Yves Brouzet

Personal information
- Born: 5 September 1948 Béziers, France
- Died: 9 May 2003 (aged 54) Grenoble, France

Sport
- Sport: Track and field

Medal record
Representing France
Mediterranean Games
| Bronze medal – third place | 1971 Izmir | Shot put |

= Yves Brouzet =

French shot putter

Yves Brouzet (5 September 1948 – 9 May 2003) was a French shot putter.

==Biography==
Brouzet was born in Béziers, and represented the clubs Stade Français and Grenoble UC. He finished fourth at the 1970 European Indoor Championships, fourteenth at the 1971 European Indoor Championships, eighth at the 1971 European Championships, won the bronze medal at the 1971 Mediterranean Games, finished fifth at the 1972 European Indoor Championships, and twelfth at the 1972 Olympic Games.

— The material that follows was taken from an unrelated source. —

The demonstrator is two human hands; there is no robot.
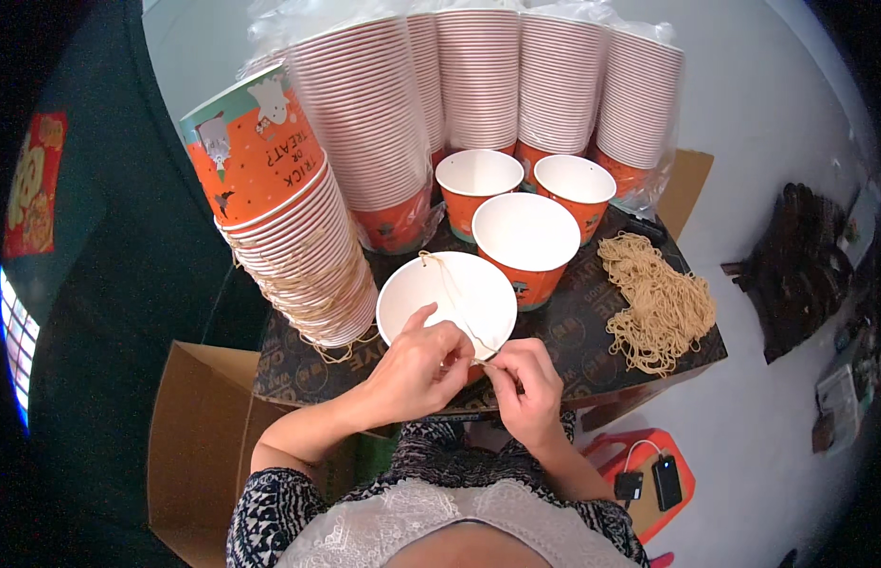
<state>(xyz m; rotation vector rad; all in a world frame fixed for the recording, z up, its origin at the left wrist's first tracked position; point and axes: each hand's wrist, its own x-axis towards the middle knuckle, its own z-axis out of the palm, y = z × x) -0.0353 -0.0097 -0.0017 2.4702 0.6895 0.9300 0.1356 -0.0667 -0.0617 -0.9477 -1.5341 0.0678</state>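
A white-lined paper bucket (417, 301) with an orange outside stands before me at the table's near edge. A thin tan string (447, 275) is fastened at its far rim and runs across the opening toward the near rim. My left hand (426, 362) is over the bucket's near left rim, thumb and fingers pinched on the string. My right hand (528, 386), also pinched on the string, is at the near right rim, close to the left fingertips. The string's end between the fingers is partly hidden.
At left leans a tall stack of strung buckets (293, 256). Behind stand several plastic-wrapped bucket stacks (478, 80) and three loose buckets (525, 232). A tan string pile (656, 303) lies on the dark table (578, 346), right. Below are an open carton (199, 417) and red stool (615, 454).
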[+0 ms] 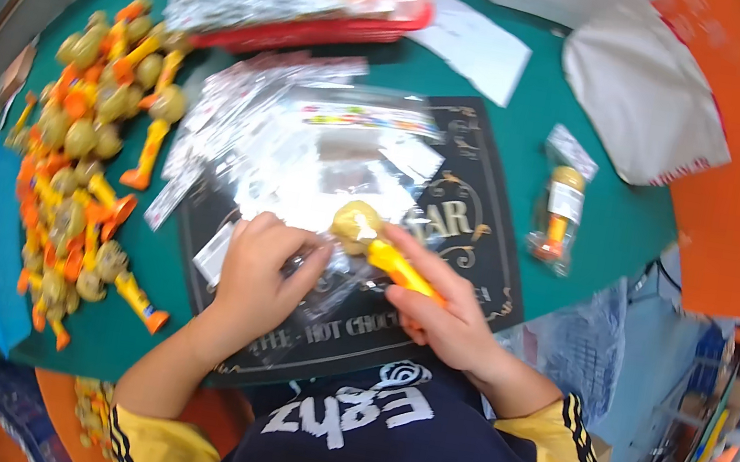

He then finished sixth at the 1976 European Indoor Championships eleventh at the 1981 European Indoor Championships, and eighth at the 1982 European Indoor Championships. He competed at the 1976 Olympic Games without reaching the final. He became French champion in 1972, 1973, 1975 and 1976, and French indoor champion in 1972, 1973, 1974, 1976, 1980 and 1982. His personal best put was 20.20 metres, achieved in July 1973 in Colombes.